Cosa sta succedendo al retail italiano in relazione a quanto avviene a livello internazionale? Alcune indicazioni interessanti emergono dal consueto rapporto annuale Deloitte, che nell'edizione di gennaio 2008 conclude l'analisi dell'esercizio finanziario 2006. Un'annata positiva, vissuta al traino di economie sparse omogeneamente nel mondo: Argentina, Canada, Cina, Germania, India, Russia, Regno Unito, Stati Uniti; che ha lasciato un segno positivo nelle vendite di gran parte dei 250 top retailer inseriti in graduatoria, per un incasso complessivo di 3.250 miliardi di dollari. Nell'analisi fra entrate e uscite nella graduatoria, poco cambia per l'Italia. Si ripropongono i 6 gruppi già presenti, con una conferma delle posizioni. Coop, Conad ed Esselunga nel primo terzetto; Luxottica, Pam e Finiper nel secondo. Al di là della posizione in classifica, si tratta di insegne inserite solo marginalmente nelle dinamiche che caratterizzano i protagonisti di riferimento dei mercati mondiali: siano essi europei, americani o del resto del mondo. Questi si dividono in due macrogruppi, fra chi punta decisamente a sfruttare il mercato domestico e chi, per contro, lavora dettagliatamente all'internazionalizzazione della rete. I primi incamerano incassi più consistenti e realizzano sui giri d'affari tassi di crescita medi elevati (9,8% vs 7,5%) ottimizzando le conoscenze del mercato di casa. Il primatista italiano, pur crescendo, è molto meno rapido dei campioni domestici stranieri. I secondi (quelli attivi in almeno 10 paesi) registrano marginalità medie di assoluto interesse (4,7% vs 3,1%) e valorizzano i costi più bassi dello sviluppo in mercati oltreconfine.

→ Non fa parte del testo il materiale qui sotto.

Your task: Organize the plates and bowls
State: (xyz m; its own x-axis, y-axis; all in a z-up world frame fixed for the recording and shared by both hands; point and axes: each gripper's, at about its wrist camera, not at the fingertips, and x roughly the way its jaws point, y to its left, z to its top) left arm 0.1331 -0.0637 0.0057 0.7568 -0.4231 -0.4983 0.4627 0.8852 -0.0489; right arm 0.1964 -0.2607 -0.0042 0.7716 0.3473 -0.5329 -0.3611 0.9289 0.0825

L'alimentare italiano e internazionale
Fra i rappresentanti dell'alimentare italiano l'internazionalizzazione è ancora un capitolo non scritto. Posizionarsi al di fuori dei due driver principali del commercio mondiale comporta, allora, questo risultato: 1) prima di veder comparire il leader della penisola, Coop Italia, si mettono in mostra 49 retailer, riconducibili a 12 paesi differenti, dei quali 8 in Europa. Ben 7 mercati inseriscono in quelle 49 posizioni almeno 2 imprese (o più). Da segnalare che prima del leader italiano entrano in classifica 6 società tedesche (nelle prime 30), 6 società francesi (nelle prime 40) e altrettante britanniche (nelle prime 49). C'è anche la Spagna (2 retailer) e, da considerare, il leader islandese; 2) precedono Conad, primo follower italiano, 79 gruppi commerciali riconducibili a 15 paesi, dei quali 9 in Europa. Sono 11 i mercati che vedono attivi ben 2 retailer prima del secondo italiano. Nel frattempo i britannici ne inseriscono altri tre (9), come pure i francesi (9), due i tedeschi (8). Il Canada (30 milioni di cittadini) vanta 5 top retailer; 2 la Svizzera (7,5 milioni di cittadini). Da segnalare come effetto positivo: l'internazionalizzazione di Conad - via Coopernic - ha dato dinamismo al gruppo, che registra infatti un +28,3% nell'anno, un +9,5% nel quinquennio (migliore dell'8,7% medio) che equivale a un balzo di 19 posizioni; 3) davanti a Esselunga si collocano 123 retailer, di 22 paesi differenti, 12 dei quali in Europa. In termini di fatturato sovrastano lo specialista italiano dell'alimentare anche il primatista cinese, la coppia di riferimento finlandese (5 milioni di abitanti), il primo indipendente austriaco e il leader danese.

Conclusioni
Coprire con intensità capillare e qualitativa il mercato di casa oppure proporsi con aggressività in una decina di mercati costituiscono nel 2008 i must dimensionali. L'alternativa risiede nell'eccellenza di nicchia, per lo più familiare: non per niente Superquinn e Tegut non rientrano nelle danze dei top 250. Da assegnare al migliore offerente?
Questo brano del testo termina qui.